São Paulo em Imagens

sexta-feira, 3 de fevereiro de 2012

Paralelas

(Texto publicado originalmente em blog interno do Banco do Brasil)

Ela acordou cedo, ou nem dormiu, na verdade. Já fazia um mês que o namorado terminara com ela, e todas as noites eram a mesma coisa, um alternar interminável entre sono aos sobressaltos e estar acordada, chorando.
Levantou-se, sabendo que estar na cama não a ajudaria em nada. Ao contrário, o melhor a fazer seria ajudar sua mãe com os afazeres para aquele dia, concluindo logo suas tarefas, antes do horário combinado com a amiga. Era o dia do aniversário da cidade, havia uma extensa programação comemorativa, e as duas haviam combinado há dias que iriam participar.
“Vai ser bom”, ela tentava convencer-se, “ao menos vai ser tanta coisa a fazer que nem vou me lembrar do Renato”.
A amiga chega por volta das 11horas. Saem imediatamente, uma longa viagem de ônibus até o centro da cidade. E, com o feriado, é muita sorte se o ônibus demorar menos de uma hora a passar...
Ele acordou tarde. Havia acordado antes, olhou o dia nublado pela janela e voltou a dormir. Era feriado, não precisava acordar cedo, afinal de contas. Pretendia participar da programação de aniversário da cidade, mas não tinha pressa alguma.
Levantou-se por volta do meio-dia. Toma um banho sem pressa e sai caminhando, em direção ao evento mais próximo.
Ela esperava um show melhor. Para tentar animar-se, divide com a amiga uma garrafa de vinho barato, comprado do ambulante a um preço que, definitivamente, não valia.
O show está animado, mas ele não compreende a razão de ter sido contratada uma banda de fora da cidade, com tantas bandas locais disponíveis.
Enquanto ele ouve as músicas, passeia pelo local. Apesar de tantos anos vivendo na cidade, esta é a primeira vez que consegue ir a um evento deste tipo.
Enquanto ouve as músicas, ela e a amiga dançam, pulam e bebem. Tudo é válido, para esquecer a dor que sente.
Terminado o show, ele dirige-se a um pequeno restaurante próximo, para uma refeição simples, mas que seja diferente de sua comida de todos os dias. Ela busca uma das muitas barracas que há no local, vendendo cachorros-quentes e outros lanches, para comer algo.
Depois da refeição, percebendo a chuva que se aproxima, ele volta para casa, sem pressa em assistir o show que vai começar no final da tarde.

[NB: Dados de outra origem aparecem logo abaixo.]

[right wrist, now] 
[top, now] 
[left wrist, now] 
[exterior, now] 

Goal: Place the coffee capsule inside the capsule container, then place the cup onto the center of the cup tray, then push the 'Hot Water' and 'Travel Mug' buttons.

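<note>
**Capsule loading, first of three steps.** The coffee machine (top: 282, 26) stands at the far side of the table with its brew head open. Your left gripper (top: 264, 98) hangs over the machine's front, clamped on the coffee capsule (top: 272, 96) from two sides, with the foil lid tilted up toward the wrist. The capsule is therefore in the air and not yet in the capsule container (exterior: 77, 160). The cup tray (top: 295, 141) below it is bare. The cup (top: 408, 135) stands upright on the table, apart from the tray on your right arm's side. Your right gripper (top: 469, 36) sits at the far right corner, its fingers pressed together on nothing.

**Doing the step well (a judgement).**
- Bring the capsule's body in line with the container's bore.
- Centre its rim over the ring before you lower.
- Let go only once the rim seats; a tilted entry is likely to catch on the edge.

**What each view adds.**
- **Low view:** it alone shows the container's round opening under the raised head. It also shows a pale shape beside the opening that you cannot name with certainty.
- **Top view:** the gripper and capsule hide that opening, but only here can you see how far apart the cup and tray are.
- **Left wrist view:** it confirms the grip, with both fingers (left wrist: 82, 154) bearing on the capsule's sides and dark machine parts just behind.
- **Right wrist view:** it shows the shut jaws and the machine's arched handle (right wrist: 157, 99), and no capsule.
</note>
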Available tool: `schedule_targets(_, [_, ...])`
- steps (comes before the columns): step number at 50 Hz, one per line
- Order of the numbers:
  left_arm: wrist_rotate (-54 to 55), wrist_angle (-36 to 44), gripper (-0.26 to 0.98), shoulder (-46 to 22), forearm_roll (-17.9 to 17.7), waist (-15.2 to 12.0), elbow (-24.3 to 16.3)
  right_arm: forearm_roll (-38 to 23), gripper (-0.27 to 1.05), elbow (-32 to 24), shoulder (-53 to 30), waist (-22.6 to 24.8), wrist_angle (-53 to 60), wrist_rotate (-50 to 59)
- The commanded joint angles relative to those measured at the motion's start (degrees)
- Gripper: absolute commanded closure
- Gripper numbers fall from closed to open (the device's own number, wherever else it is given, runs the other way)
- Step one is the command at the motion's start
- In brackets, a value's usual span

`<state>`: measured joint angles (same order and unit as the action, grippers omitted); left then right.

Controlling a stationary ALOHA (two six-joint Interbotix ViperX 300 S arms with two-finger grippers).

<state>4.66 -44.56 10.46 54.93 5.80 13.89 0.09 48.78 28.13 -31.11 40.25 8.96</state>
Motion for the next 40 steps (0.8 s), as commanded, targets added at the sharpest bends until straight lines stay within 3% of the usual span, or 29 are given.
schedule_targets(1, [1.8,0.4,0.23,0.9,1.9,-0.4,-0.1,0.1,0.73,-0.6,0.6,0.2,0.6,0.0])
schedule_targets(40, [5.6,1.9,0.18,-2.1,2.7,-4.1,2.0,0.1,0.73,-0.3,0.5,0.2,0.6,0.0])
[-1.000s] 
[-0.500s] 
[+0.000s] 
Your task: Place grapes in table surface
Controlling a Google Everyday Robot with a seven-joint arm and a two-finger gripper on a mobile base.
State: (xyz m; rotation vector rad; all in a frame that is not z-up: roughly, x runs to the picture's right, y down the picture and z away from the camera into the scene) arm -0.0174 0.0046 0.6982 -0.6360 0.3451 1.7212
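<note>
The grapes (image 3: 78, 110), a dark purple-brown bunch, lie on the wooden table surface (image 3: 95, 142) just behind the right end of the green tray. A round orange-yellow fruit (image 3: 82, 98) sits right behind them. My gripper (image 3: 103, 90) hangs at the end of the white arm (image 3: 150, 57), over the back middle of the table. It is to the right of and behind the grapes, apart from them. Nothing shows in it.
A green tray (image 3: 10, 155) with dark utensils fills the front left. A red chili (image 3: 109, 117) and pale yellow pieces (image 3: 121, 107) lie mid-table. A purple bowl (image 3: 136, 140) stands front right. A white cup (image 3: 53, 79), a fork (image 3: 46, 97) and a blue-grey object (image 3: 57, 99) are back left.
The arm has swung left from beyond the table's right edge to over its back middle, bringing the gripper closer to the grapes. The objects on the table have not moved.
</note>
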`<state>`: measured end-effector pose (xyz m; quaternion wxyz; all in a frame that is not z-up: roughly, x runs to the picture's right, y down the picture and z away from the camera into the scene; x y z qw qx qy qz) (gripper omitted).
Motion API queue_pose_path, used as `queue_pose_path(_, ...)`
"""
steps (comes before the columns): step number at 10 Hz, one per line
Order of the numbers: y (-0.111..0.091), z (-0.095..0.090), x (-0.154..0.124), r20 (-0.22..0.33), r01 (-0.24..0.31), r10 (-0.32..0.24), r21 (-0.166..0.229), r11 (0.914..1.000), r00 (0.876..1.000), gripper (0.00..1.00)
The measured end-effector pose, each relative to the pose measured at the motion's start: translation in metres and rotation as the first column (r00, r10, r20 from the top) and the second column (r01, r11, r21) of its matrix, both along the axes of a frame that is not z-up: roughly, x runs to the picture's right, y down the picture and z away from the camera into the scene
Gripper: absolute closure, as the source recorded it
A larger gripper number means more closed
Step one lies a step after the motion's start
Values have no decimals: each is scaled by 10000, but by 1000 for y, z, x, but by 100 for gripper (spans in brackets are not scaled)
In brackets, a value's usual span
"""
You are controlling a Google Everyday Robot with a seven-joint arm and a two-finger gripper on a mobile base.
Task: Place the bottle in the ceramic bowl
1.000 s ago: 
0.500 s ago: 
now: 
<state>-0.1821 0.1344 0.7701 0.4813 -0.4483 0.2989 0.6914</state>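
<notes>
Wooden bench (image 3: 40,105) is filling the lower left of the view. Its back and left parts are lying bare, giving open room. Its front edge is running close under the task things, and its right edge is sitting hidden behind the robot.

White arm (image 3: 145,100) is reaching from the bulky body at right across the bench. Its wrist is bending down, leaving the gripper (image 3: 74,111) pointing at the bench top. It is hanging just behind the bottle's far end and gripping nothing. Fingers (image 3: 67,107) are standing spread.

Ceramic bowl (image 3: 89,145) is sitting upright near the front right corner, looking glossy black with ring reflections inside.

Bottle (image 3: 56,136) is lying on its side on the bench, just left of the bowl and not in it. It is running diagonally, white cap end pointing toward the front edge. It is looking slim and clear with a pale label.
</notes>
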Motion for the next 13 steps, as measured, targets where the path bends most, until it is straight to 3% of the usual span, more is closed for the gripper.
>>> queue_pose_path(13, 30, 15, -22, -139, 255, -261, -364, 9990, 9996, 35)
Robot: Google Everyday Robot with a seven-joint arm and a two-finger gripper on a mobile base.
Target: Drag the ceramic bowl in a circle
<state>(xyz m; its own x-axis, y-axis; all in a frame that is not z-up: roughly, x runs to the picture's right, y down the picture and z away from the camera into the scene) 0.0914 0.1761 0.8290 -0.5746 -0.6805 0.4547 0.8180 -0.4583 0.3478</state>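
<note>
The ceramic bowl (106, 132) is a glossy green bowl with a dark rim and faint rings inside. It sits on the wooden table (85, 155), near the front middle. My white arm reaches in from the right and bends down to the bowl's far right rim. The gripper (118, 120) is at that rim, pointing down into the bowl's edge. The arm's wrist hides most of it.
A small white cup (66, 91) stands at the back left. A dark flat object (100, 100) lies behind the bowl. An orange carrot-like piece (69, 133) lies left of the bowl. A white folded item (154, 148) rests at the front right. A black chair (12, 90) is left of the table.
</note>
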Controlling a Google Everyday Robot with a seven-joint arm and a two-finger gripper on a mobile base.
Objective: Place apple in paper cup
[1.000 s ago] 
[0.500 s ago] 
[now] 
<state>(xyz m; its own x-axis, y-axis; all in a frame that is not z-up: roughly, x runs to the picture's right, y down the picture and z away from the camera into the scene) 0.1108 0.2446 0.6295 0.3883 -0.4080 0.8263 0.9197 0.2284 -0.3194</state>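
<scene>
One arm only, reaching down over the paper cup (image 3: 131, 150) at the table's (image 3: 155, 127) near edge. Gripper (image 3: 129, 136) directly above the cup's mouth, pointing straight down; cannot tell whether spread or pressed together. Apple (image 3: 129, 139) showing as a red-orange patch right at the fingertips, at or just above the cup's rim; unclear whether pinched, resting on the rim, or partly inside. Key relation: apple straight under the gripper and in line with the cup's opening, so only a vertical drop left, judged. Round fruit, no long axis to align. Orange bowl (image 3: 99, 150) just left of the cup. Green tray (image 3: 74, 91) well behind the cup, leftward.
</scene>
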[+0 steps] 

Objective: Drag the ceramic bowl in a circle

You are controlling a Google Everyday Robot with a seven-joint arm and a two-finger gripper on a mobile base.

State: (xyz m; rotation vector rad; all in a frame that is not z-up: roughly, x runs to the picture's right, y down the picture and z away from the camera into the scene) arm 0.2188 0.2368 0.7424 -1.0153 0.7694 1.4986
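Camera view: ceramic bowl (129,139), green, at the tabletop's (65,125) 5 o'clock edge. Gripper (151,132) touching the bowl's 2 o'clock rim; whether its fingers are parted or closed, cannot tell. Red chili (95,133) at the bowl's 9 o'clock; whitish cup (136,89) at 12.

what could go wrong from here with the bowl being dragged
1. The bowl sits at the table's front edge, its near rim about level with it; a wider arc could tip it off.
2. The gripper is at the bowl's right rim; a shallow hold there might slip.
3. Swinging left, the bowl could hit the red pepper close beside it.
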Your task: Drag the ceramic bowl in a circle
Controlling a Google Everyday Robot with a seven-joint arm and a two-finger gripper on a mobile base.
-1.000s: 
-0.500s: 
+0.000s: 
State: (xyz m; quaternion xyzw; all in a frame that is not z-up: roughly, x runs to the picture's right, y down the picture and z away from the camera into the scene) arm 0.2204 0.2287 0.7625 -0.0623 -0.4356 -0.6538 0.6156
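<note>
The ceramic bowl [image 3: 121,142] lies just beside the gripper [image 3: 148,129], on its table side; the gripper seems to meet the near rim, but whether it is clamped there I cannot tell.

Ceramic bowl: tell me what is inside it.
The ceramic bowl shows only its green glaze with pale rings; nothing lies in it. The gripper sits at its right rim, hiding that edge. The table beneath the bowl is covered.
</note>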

Ela e a amiga tentam o abrigo de uma marquise, mas a quantidade de pessoas que teve a mesma ideia não lhes permite grande sucesso.
As duas dividem mais uma garrafa de vinho para se esquentarem. E depois outra, para se alegrarem, ou comemorarem, ou esquecerem, o motivo já não mais importa. Enquanto elas bebem, ele dorme.
Começa o show, e dançando, em meio à aglomeração popular, elas nem se lembram mais do tanto que se molharam. E, em breve, as próprias roupas já estão bastante secas.
Por alguns instantes, ele questiona-se a respeito de sair novamente de casa. Acaba se convencendo de que ir é melhor que suportar o opressor sentimento de solidão que preenche todo o local.
Ela e a amiga afastam-se um pouco do palco principal e da agitação que o cerca, optando por acompanharem o show pelo telão. A imagem é ruim, mas não faz muita diferença, pois o que menos interessa é ver o que acontece no palco. O momento é para beber, dançar e esquecer.
Ele, ao contrário, prefere aproximar-se do palco, encantado pela novidade. Tantos anos, tantos shows que já perdera, constata agora um ambiente muito mais tranquilo do que sempre ouvira falar.
Não falta muito tempo para o final previsto do show, ele decide afastar-se do palco, de modo a ter menos problemas quando for para sair.
É neste momento que as paralelas se encontram.
Basta uma breve fração de segundo. Ela dança, ele caminha. Os olhos dos dois se conectam. No palco, a música que se transformou no hino extraoficial da cidade. Não é preciso usar palavras. Ele estende a mão, ela a segura. Ele a puxa para si. Abraçados, dançam, esquecendo-se de tudo e de todos. Trocam algumas palavras, ele pergunta o nome dela. “DÉni”, ela responde, forçando um falso sotaque inglês. Não pergunta o nome dele, nem ele diz.
A música termina, e também a dança. Um breve beijo no rosto, “obrigado por estes momentos”.
E as paralelas voltam a se desencontrar.